Мама не стала перечить, когда сын объявил ей своё решение покинуть город, только села у окна и тихо заплакала, а Инто глядел на неё, опустив плечи, и утешал её обещаниями, что вернётся, обязательно вернётся, но только позже. Он сам не знал, врал ли он ей или нет.
Пятеро суток в пути, но город казался ему всё ещё слишком близко. Иногда его уши даже улавливали, как ветер доносит до него эхо его голосов, так ему казалось, и он поправлял на спине сумку и ускорял шаг.
Перед тем как уйти, Инто зашёл попрощаться с Корвеном. Он не ожидал особого обращения, лишь учтивого «Доброго пути», свойственного сдержанному, как настоящий граф, камергеру, но старик обнял его с такой силой, что мог сломать рёбра, а потом без разрешения вывернул его пожитки на стол и, не найдя там никаких особенных припасов, отругал его за легкомысленное отношение к делу, а затем навёл шуму на кухне, чтобы мальчишке собрали хороших (он подчеркнул:
– Там, куда я иду, должен быть ручей, – он жестом попросил Герту не засовывать ему в сумку второй бурдюк. – Я наберу там.
– Так должен быть или будет, молодой человек? – спросил камергер.
Теперь Инто очень жалел о своей самоуверенности и доверчивости картописцам. И вино сейчас ему очень тоже бы пригодилось. Если не глотнуть, чтобы согреться, так развести костёр. С ним-то дерево намного быстрее бы разгоралось, а так чиркай огнивом, закрывай от ветра.
Ночью случился дождь, и это Инто расценил как хороший знак, потому как после бури уже на заре он смог набрать с листвы и ямочек в камнях воды по самую крышку. Помог ему пополнить запасы и кое-где выпавший на его пути снег, собираемый им в котелок, в котором он варил жидкий суп из листвы во время привалов.
Чем дальше он шёл, тем становилось прохладнее, и он сильнее кутался в куртку и даже надел штаны поверх тех, что уже носил, потому как окружение его и небольшое знание особенностей географии обещали ему, что дальше станет только холоднее.
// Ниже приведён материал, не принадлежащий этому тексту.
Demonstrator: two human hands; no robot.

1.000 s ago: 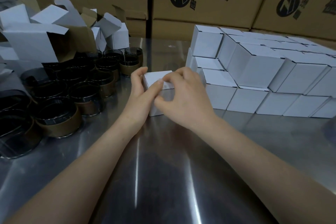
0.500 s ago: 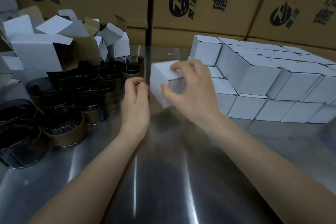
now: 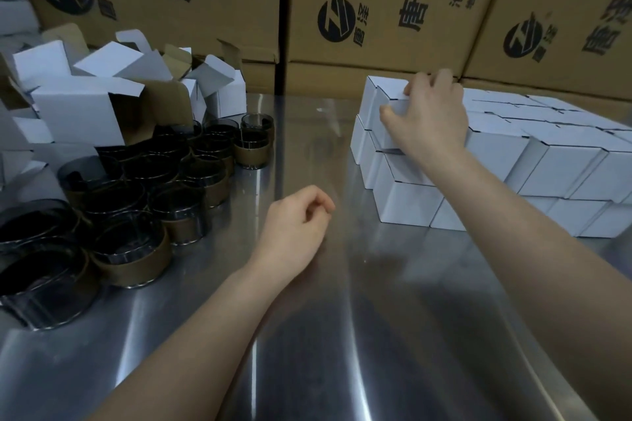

Инто перестал считать дни примерно дней через десять, как Рога Саттелит скрылись из виду. Романтика путешествий очень быстро потеряла для него свою привлекательность, стоило ему только начать мучаться от жажды, голода и мозолей, а потом и вовсе стала мутировать в панику, когда он понял, что если ему на пути не встретится хотя бы какая-то дичь и он не начнёт охотиться, запасов провизии ему хватит ещё дня на два, а это значило, что чтобы дойти до того холма, что он приметил себе в качестве ориентира, ему придётся варить альмионовую кору и жрать шишки и жуков, чтобы не помереть под ближайшей пихтой. Хрустальный образ его мечты о жизни странника разбился так же, как до этого разбилась его мечта стать кирасиром, и он снова был вынужден вытаскивать из кожи её острые осколки.
Ещё одним его врагом, кроме постоянного чувства жажды, голода и усталости от постоянной ходьбы, частых приступов бессонницы и неточных ориентиров, которые будто начали водить его по кругу, стал набирающий силу мороз. Дома зимой он в любой момент мог вернуться под крышу бычьего загона или конюшни, чтобы согреться, а тут только и оставалась роскошь разводить костры, рискуя сжечь свой плащ искрами, а древесина лиственницы оказалась в этом отношении очень щедра. Убивал ужасно сухой воздух, изменяющийся в зависимости от высоты, на которую он поднимался, или глубины, на которую он опускался, давление, осадки и пронизывающий насквозь ветер. Порой его одолевало отчаяние и закрадывалась мысль развернуться и пойти домой, но вместо этого он забивался в какую-нибудь пещерку или вжимался спиной в дерево и плакал, желая призвать к себе высшие силы в виде какого-нибудь голодного волка, чтобы прекратить свои мучения и чтобы не жалко было сдохнуть от голода, а в битве, как когда-то воображал только при участии Гнева.